**DATA SEGMENT**
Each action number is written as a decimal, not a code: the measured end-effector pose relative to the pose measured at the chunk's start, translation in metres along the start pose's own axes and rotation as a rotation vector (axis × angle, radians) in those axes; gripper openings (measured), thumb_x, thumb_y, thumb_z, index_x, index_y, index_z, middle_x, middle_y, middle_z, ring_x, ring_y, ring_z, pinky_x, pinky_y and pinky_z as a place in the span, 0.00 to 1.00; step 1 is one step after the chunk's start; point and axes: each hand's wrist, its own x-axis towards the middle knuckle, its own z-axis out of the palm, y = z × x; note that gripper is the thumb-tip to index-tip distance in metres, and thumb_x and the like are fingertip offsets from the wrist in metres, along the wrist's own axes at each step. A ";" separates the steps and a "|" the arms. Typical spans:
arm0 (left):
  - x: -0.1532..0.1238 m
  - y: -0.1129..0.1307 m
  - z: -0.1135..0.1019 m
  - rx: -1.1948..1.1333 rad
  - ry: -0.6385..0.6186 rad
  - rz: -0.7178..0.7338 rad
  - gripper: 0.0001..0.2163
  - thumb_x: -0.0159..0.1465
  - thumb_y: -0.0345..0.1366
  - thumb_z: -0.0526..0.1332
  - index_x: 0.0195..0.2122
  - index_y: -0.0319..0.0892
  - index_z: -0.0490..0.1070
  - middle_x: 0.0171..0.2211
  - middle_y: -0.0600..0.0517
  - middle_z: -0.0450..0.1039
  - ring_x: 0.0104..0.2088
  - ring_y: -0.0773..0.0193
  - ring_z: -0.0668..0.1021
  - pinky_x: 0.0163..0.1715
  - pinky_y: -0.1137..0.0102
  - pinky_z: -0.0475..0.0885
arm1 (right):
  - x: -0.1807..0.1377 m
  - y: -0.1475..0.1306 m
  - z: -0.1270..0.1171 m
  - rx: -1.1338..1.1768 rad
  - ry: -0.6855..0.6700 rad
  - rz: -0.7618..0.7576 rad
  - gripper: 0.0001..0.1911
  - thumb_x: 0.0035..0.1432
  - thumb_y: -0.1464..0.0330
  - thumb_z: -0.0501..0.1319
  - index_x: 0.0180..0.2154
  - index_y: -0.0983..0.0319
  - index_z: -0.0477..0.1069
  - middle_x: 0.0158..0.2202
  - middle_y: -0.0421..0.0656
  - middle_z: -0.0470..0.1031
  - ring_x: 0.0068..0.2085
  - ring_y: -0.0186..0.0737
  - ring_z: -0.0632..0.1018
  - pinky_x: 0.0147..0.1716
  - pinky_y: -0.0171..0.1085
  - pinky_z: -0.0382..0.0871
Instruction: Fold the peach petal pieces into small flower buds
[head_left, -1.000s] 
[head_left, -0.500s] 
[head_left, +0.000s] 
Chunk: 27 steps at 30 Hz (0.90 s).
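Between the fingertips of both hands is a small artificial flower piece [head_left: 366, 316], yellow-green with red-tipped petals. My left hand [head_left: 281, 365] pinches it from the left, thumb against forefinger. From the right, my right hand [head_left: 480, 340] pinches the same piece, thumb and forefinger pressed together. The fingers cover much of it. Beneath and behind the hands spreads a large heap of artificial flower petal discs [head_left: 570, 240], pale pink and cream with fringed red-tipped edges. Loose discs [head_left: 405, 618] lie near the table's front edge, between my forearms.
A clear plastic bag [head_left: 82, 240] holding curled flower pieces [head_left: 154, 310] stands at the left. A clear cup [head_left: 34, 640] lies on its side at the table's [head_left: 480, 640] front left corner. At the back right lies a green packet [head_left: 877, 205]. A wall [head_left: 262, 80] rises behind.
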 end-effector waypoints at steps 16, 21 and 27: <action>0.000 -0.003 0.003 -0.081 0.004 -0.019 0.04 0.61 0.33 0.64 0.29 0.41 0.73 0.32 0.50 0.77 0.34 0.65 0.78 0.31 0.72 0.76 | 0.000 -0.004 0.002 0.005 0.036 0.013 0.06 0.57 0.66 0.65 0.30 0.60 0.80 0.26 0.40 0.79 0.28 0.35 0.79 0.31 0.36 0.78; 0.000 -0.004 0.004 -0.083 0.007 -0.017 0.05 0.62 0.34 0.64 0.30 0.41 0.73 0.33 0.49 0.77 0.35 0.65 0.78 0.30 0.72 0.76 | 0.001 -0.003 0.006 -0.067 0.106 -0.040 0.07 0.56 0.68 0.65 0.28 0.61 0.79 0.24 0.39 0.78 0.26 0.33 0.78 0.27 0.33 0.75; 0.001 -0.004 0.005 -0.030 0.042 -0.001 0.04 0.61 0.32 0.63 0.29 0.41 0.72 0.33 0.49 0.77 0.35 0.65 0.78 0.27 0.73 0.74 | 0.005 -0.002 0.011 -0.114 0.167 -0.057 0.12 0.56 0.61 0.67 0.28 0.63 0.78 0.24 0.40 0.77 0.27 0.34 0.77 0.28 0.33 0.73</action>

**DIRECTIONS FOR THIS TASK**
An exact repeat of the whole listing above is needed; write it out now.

**RESULT**
Each action number is written as a decimal, not a code: the measured end-effector pose relative to the pose measured at the chunk's start, translation in metres along the start pose's own axes and rotation as a rotation vector (axis × angle, radians) in those axes; gripper openings (measured), thumb_x, thumb_y, thumb_z, index_x, index_y, index_z, middle_x, middle_y, middle_z, ring_x, ring_y, ring_z, pinky_x, pinky_y and pinky_z as a place in the span, 0.00 to 1.00; step 1 is one step after the chunk's start; point and axes: each hand's wrist, its own x-axis towards the middle knuckle, its own z-axis out of the palm, y = z × x; note that gripper is the thumb-tip to index-tip distance in metres, and thumb_x and the like are fingertip offsets from the wrist in metres, along the wrist's own axes at each step. A ";" separates the steps and a "|" the arms. Typical spans:
arm0 (left):
  - x: -0.1532..0.1238 m
  - y: -0.1129..0.1307 m
  - z: -0.1135..0.1019 m
  - rx: -1.1948..1.1333 rad
  - ry: -0.6385..0.6186 rad
  - rz: -0.7178..0.7338 rad
  - gripper: 0.0001..0.2163
  - thumb_x: -0.0159..0.1465
  - thumb_y: -0.0345..0.1366
  - thumb_z: -0.0526..0.1332
  - index_x: 0.0195..0.2122
  - index_y: -0.0319..0.0892
  - index_z: -0.0490..0.1070
  - middle_x: 0.0171..0.2211
  - middle_y: -0.0600..0.0517
  - middle_z: -0.0450..0.1039
  - ring_x: 0.0104..0.2088
  - ring_y: -0.0773..0.0193
  - ring_z: -0.0668..0.1021
  - pinky_x: 0.0163..0.1715
  - pinky_y: -0.1137..0.0102
  - pinky_z: -0.0475..0.0885
arm1 (right):
  - x: -0.1807..0.1377 m
  - y: -0.1475..0.1306 m
  - z: -0.1270..0.1171 m
  - rx: -1.1338..1.1768 rad
  - ry: -0.6855..0.6700 rad
  - rz: -0.7618..0.7576 rad
  - gripper: 0.0001..0.1911
  - thumb_x: 0.0035..0.1432
  - thumb_y: -0.1464..0.0330
  - thumb_z: -0.0501..0.1319
  - index_x: 0.0180..0.2154
  - index_y: -0.0983..0.0319
  - index_z: -0.0477..0.1069
  - middle_x: 0.0158..0.2202
  - middle_y: -0.0421..0.0656
  - middle_z: -0.0470..0.1031
  - ring_x: 0.0068..0.2085
  - ring_y: -0.0186..0.0737
  - ring_z: -0.0632..0.1018
  - pinky_x: 0.0147..0.1716
  - pinky_y: -0.0171..0.1085
  - pinky_z: -0.0382..0.0871
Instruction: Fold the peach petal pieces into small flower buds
[head_left, -1.000s] 
[head_left, -0.500s] 
[head_left, +0.000s] 
Chunk: 27 steps at 30 Hz (0.90 s).
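Between the fingertips of both hands is a small artificial flower piece [head_left: 366, 316], yellow-green with red-tipped petals. My left hand [head_left: 281, 365] pinches it from the left, thumb against forefinger. From the right, my right hand [head_left: 480, 340] pinches the same piece, thumb and forefinger pressed together. The fingers cover much of it. Beneath and behind the hands spreads a large heap of artificial flower petal discs [head_left: 570, 240], pale pink and cream with fringed red-tipped edges. Loose discs [head_left: 405, 618] lie near the table's front edge, between my forearms.
A clear plastic bag [head_left: 82, 240] holding curled flower pieces [head_left: 154, 310] stands at the left. A clear cup [head_left: 34, 640] lies on its side at the table's [head_left: 480, 640] front left corner. At the back right lies a green packet [head_left: 877, 205]. A wall [head_left: 262, 80] rises behind.
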 end-effector waypoints at steps 16, 21 and 27: <action>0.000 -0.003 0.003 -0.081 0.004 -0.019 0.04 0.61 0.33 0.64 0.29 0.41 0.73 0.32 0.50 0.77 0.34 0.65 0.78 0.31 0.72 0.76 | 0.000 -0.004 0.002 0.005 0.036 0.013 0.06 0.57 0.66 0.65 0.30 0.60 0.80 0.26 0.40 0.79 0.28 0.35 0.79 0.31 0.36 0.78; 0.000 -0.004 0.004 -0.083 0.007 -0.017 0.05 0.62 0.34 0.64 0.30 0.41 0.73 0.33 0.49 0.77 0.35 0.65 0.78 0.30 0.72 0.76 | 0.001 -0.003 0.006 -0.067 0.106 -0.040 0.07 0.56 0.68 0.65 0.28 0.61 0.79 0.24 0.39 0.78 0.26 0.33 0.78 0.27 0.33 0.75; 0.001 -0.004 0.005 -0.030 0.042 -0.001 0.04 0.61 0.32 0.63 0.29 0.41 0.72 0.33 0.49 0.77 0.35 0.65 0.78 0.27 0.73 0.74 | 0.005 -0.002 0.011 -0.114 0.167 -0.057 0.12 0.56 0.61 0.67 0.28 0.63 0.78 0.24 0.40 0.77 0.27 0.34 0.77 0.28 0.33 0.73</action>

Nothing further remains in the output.